What I fear is fear. Fear causes people to lose control. I fear losing control. And I fear what might make me lose control, which in most cases is fear. I fear losing control in front of others and coming off as crazy or pitiful or a disaster. My fear of fear makes me fearful.

I am in a much better place now than a year ago. I took a break from any sort of up-front responsibilities for a while and allowed myself to just come to terms with a disorder that is always going to haunt me, but that through the Lord I can have power over rather than letting it have power over me. I then slowly began adding responsibilities back into my life all the while acknowledging that I am still weak and need to be confident in the Lord more than ever. I still have a hard time every single week leading a bible study or worship group. I working out how to approach each situation with confidence but I am sure that I am not to let fear keep me from opportunities to serve and minister, even if those opportunities are often in the form of some kind of leadership or giving a testimony or singing.

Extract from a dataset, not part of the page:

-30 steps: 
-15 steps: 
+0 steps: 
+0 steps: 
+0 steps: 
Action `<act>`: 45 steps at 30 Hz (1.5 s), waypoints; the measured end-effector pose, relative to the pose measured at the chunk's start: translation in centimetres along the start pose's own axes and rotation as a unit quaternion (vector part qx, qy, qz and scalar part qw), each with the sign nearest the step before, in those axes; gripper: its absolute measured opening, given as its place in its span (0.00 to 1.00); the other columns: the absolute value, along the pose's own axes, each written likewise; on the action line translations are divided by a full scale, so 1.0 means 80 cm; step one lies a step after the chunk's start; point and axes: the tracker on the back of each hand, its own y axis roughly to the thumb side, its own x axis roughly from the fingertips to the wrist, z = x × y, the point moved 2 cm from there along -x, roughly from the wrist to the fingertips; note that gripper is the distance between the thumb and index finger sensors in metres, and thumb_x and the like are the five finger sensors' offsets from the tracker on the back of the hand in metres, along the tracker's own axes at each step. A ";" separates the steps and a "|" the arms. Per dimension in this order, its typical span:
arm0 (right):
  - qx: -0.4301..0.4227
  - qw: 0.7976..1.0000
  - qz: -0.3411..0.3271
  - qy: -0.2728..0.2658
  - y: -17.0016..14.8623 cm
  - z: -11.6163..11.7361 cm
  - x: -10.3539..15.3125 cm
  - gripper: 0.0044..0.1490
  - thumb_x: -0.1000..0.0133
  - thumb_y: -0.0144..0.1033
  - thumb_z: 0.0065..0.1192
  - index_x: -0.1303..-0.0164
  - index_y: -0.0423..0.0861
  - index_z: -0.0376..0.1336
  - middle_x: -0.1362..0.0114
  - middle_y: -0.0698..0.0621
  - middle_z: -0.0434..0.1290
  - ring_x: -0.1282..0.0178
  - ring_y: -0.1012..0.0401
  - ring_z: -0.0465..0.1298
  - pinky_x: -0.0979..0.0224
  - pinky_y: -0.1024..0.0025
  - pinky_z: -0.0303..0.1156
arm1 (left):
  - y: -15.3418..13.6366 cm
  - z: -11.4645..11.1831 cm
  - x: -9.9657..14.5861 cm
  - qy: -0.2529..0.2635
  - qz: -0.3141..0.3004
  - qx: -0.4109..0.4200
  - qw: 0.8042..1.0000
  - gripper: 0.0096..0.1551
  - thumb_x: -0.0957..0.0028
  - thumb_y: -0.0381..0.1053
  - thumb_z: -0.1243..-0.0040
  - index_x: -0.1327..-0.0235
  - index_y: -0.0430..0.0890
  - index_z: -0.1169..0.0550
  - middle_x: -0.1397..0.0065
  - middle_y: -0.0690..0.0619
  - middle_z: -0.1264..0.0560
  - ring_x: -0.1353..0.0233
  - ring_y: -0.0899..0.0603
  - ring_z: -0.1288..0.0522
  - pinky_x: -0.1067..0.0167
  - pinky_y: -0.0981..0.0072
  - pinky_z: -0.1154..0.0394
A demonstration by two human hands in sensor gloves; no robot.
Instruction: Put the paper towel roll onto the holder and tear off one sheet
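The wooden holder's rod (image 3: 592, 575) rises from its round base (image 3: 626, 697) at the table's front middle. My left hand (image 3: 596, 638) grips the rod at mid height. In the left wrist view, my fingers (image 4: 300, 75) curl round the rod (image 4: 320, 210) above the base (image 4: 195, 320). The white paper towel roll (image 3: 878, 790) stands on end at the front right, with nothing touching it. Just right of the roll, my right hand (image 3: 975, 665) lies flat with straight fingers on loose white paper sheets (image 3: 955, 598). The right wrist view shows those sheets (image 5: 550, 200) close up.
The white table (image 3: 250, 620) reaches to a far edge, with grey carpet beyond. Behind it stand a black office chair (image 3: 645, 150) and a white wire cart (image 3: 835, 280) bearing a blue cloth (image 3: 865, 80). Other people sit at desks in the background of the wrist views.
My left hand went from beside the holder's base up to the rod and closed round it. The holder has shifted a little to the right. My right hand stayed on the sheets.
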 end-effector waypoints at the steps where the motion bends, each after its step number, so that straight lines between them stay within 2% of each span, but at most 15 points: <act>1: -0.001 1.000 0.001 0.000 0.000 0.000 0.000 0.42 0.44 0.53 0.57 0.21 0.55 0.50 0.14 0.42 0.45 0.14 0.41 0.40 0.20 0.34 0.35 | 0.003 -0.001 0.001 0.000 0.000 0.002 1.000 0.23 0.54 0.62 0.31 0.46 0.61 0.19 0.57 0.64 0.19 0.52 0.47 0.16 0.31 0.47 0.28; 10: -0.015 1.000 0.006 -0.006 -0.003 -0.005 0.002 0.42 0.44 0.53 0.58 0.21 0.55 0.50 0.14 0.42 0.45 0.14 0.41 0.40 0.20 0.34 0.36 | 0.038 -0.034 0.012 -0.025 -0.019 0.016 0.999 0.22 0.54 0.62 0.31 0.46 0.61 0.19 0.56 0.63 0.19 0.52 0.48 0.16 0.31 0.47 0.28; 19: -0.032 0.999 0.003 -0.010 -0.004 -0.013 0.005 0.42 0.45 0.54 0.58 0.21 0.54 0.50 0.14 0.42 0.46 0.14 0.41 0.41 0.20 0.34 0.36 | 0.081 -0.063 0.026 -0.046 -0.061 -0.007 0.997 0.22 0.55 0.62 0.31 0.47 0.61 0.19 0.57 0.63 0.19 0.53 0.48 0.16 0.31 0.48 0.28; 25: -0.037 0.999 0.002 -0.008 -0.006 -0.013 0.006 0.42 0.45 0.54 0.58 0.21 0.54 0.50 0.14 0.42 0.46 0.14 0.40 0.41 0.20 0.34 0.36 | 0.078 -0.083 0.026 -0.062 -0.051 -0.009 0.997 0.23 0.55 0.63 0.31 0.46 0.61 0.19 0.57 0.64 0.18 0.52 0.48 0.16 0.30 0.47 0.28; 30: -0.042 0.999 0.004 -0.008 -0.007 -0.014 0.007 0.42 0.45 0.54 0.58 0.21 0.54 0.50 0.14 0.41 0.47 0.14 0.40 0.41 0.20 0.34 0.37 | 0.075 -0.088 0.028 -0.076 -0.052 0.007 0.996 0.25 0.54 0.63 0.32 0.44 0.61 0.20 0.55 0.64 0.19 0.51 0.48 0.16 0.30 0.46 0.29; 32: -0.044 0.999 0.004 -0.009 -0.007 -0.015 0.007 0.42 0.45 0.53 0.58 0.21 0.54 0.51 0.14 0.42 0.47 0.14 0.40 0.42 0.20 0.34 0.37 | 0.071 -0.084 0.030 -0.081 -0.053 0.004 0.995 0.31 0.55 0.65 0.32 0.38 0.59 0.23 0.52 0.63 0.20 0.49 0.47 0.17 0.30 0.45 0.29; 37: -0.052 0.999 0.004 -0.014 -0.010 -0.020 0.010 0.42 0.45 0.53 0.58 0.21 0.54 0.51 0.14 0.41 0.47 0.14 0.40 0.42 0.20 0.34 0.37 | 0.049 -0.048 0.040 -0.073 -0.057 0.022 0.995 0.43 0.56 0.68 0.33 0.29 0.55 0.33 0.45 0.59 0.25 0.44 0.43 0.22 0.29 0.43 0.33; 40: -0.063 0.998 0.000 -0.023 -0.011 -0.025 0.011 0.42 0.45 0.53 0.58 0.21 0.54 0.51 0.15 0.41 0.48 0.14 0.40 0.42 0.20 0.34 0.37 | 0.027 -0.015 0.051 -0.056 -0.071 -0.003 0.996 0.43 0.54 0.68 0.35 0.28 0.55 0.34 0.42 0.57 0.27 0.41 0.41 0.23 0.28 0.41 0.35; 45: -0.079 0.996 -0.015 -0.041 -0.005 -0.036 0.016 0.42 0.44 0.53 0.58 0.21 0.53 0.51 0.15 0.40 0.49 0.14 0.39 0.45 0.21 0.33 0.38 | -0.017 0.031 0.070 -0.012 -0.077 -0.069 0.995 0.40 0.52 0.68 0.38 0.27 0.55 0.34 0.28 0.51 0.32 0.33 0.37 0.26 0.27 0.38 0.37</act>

If I wanted to, I could have a legitimate, doctor’s orders justification for opting out of my opportunities. I could say “hey - i have a real anxiety disorder” - and anyone would understand and leave me alone. I would only be hurting myself. I would be saving some face and missing out on some wonderful chances and experiences. I would prolong a healing process that could help me cope with fear and find it gradually diminishing and gain freedom and confidence. I believe that God wants me to dive in head-first and let myself be vulnerable for a while so that I can better learn what it really means to cling to Him, put myself aside, and challenge others who let their fear become more important to them than obedience.

5 Comments »

  1. It takes a lot of courage to get in front of people and talk. I don’t want to sound cliche and say that It only gets better with practice, because that’s not always true. Different crowd, different subject, completely different levels of anixiety. I’m glad you going to go ahead and do this. Hopfullly it will aid you in your journey. Maybe your testimonty will help inspire others. GOOD LUCK!!!

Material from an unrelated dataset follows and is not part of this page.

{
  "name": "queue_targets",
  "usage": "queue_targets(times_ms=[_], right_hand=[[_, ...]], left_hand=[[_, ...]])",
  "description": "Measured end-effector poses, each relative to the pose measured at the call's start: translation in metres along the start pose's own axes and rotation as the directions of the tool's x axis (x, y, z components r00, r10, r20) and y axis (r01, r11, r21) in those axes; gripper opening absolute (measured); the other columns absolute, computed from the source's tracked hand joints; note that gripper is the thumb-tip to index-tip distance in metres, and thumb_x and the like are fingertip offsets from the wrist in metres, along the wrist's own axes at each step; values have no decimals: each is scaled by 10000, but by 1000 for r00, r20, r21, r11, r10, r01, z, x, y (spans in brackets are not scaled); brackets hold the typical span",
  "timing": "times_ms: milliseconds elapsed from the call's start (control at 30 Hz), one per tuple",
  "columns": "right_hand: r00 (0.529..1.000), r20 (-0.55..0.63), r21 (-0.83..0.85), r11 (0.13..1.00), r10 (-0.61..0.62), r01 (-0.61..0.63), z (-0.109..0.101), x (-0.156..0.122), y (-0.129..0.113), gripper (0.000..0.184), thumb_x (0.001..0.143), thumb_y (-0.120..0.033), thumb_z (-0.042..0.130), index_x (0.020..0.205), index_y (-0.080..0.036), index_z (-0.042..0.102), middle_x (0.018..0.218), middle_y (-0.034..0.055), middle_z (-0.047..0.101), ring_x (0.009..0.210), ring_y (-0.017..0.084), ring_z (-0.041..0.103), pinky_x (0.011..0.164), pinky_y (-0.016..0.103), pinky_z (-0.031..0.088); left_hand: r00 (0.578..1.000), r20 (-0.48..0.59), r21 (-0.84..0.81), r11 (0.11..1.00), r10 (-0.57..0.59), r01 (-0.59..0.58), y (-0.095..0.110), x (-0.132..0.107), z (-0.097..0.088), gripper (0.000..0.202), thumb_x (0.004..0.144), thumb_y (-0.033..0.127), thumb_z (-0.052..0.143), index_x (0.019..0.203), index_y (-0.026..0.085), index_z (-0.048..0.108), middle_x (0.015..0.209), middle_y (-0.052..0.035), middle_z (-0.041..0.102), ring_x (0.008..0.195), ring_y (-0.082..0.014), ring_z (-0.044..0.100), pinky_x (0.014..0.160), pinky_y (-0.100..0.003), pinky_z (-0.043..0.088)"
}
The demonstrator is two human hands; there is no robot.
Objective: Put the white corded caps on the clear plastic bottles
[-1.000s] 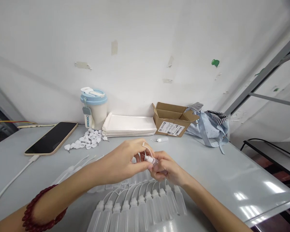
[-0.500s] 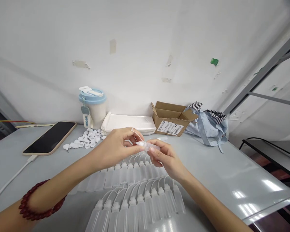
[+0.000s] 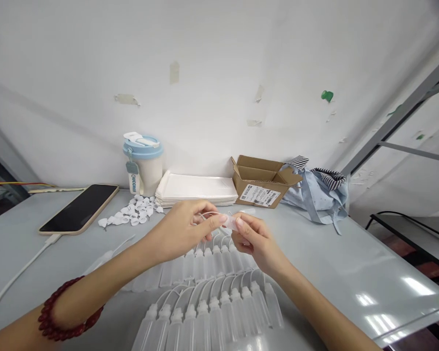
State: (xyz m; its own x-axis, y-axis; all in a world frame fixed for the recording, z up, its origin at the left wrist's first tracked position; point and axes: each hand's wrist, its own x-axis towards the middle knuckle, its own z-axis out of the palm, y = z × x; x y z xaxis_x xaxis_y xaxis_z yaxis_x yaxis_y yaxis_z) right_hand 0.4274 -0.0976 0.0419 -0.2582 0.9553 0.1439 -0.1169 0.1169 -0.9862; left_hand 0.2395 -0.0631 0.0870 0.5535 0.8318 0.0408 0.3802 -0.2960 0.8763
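Both hands meet over the middle of the grey table at a small translucent plastic dropper bottle [image 3: 231, 222], lying roughly sideways in the air. My right hand [image 3: 259, 241] is closed round its body, thumb on top. At its neck end, my left hand [image 3: 185, 228] pinches with thumb and fingers, covering the white cap. A thin white strap loops out by the left fingers. Below, several like bottles with looped straps lie side by side in a back row [image 3: 199, 265] and a front row [image 3: 214, 317]. My left forearm hides part of the back row.
Small white caps [image 3: 133, 210] lie heaped left of the hands, beside a charging phone [image 3: 80, 208]. Along the wall stand a blue-lidded cup [image 3: 146, 168], stacked white trays [image 3: 197, 189], an open cardboard box [image 3: 261, 185] and a light blue cloth bag [image 3: 312, 195].
My left thumb and fingers have moved onto the bottle's neck end, covering the white tip that showed before. The view has shifted slightly, and both hands have drifted a little right.
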Motion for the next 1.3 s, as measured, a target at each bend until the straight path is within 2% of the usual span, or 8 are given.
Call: queue_targets(times_ms=[100, 333, 600, 733, 933, 1133, 1233, 1300], right_hand=[[999, -25, -45, 998, -41, 40, 1, -2, -1, 316, 881, -469, 555, 756, -181, 520, 512, -108, 236, 468, 71, 155, 451, 238, 155], [998, -45, -106, 993, -48, 43, 1, -3, 0, 353, 891, -493, 521, 715, -188, 501, 497, -108, 228, 458, 74, 154, 441, 240, 154], [997, -46, -198, 979, -58, 48, 0, -4, -2, 376, 891, -502, 518, 692, -184, 494, 521, -91, 257, 473, 79, 198, 457, 247, 165], [999, -31, -204, 979, -32, 25, -1, -3, -4, 409, 902, -507, 483, 653, -183, 476, 517, -90, 254, 468, 77, 189, 453, 248, 168], [1000, -3, -223, 975, 8, -8, 0, -3, -5, 423, 905, -519, 467, 647, -184, 482, 517, -89, 242, 470, 82, 191, 458, 249, 183], [986, -88, -404, 910, -139, 92, 1, -3, 0, 322, 905, -488, 495, 840, -183, 577, 628, -38, 409, 581, 126, 345, 546, 266, 258], [992, -96, -340, 940, -77, 40, 0, -2, -1, 390, 903, -523, 459, 715, -186, 517, 596, -52, 330, 538, 112, 280, 505, 261, 223], [996, -87, -298, 955, -31, 4, -2, 0, -2, 423, 890, -535, 465, 632, -201, 427, 567, -70, 265, 499, 96, 215, 471, 254, 185]], left_hand=[[997, 76, -30, 1000, -4, 7, 2, -1, -1, 236, 877, 363, 532, 753, 180, 614, 604, 22, 610, 593, -149, 620, 528, -230, 445], [959, 28, 157, 946, 281, -282, 2, -4, -2, 159, 889, 306, 541, 940, 211, 658, 924, -3, 690, 779, -157, 603, 684, -264, 469], [981, 127, 156, 974, 144, -163, 0, -2, -2, 392, 931, 458, 429, 682, 185, 559, 581, 43, 504, 522, -108, 440, 482, -223, 334], [972, 138, 189, 958, 191, -215, 1, -2, -6, 351, 920, 414, 459, 683, 186, 581, 631, 33, 515, 591, -118, 445, 513, -222, 322], [981, 189, 10, 999, 35, -38, -3, 1, -9, 388, 888, 439, 489, 598, 183, 518, 608, 35, 519, 509, -99, 421, 477, -221, 311], [987, 157, -100, 994, -36, 52, -9, 7, -6, 432, 885, 458, 472, 562, 175, 521, 617, 11, 564, 574, -126, 507, 569, -248, 393], [989, 149, 15, 1000, 2, -5, -9, 4, 0, 429, 913, 440, 430, 596, 175, 543, 598, 17, 556, 515, -114, 465, 500, -237, 347], [985, 115, 179, 973, 129, -148, -11, 1, 4, 387, 929, 396, 424, 634, 176, 544, 599, 17, 541, 529, -123, 465, 502, -245, 337]])
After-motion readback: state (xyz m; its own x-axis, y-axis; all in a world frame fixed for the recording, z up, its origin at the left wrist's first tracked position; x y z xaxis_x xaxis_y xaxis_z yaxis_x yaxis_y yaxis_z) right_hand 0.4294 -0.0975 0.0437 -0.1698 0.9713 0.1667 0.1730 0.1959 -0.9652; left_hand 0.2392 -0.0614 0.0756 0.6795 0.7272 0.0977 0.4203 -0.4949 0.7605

    Comment by Justin V — February 13, 2007 @ 7:55 pm

  2. Congratulations for taking the fear head on. Your concluding belief that God wants you to learn what it means to cling to Him for support resonates with me. And who knows? Perhaps in the course of your journey you’ll find such strength in your vulnerability to God that the disorder will be totally released and you’ll look back upon it as a gift for your higher awakening. Thank you for sharing your heart. Best wishes to you.

    Comment by susanhanshaw — February 13, 2007 @ 8:20 pm

  3. I can relate to your anxiety…I have struggled with anxiety in general…to the “extreme”. It is so hard when the logical part of me knows it’s ok, but then the anxiety piece takes over. Thanks for sharing the struggle…

    Comment by rindy — February 14, 2007 @ 2:06 am

  4. Congratulations on your opportunity. May God be glorified through you and give you the strength and confidence you need. There are times when we must, like Peter step out on faith and trust him. Keep your focus on him and you will cruise through this!

    Comment by Aaron — February 15, 2007 @ 12:01 am

  5. I was a worship leader at my old church for 15 years, rarely got nervous or fumbled lyrics, was in complete control and cool as a cucumber. Sang in front of hundreds, overseas, various churches as a guest–fine. Took about a one year break and sang in front of my church a couple weeks ago. My hands were shaking, my stomach was turning, I messed up lyrics. I couldn’t believe it! But you know what? I had more fun than I’ve had in a long time. I felt real. I felt God was pleased. I was encouraged to the hilt by my fellow team members. I felt vulnerable and I didn’t die. I just about cried after the service because I thought I’d ruined the song and its intended purpose. But I received SO much support from the congregation who didn’t notice a thing go wrong and were so excited to see me in that role. How awesome is that?! At my old church, we used to call that the God-filter. We do our best and we do what we can and God does the work. It sounds so trite, I know. Pray that the Holy Spirit will transform your fear and use it for the glory of God. Then stand back and watch! Enjoy!!!!!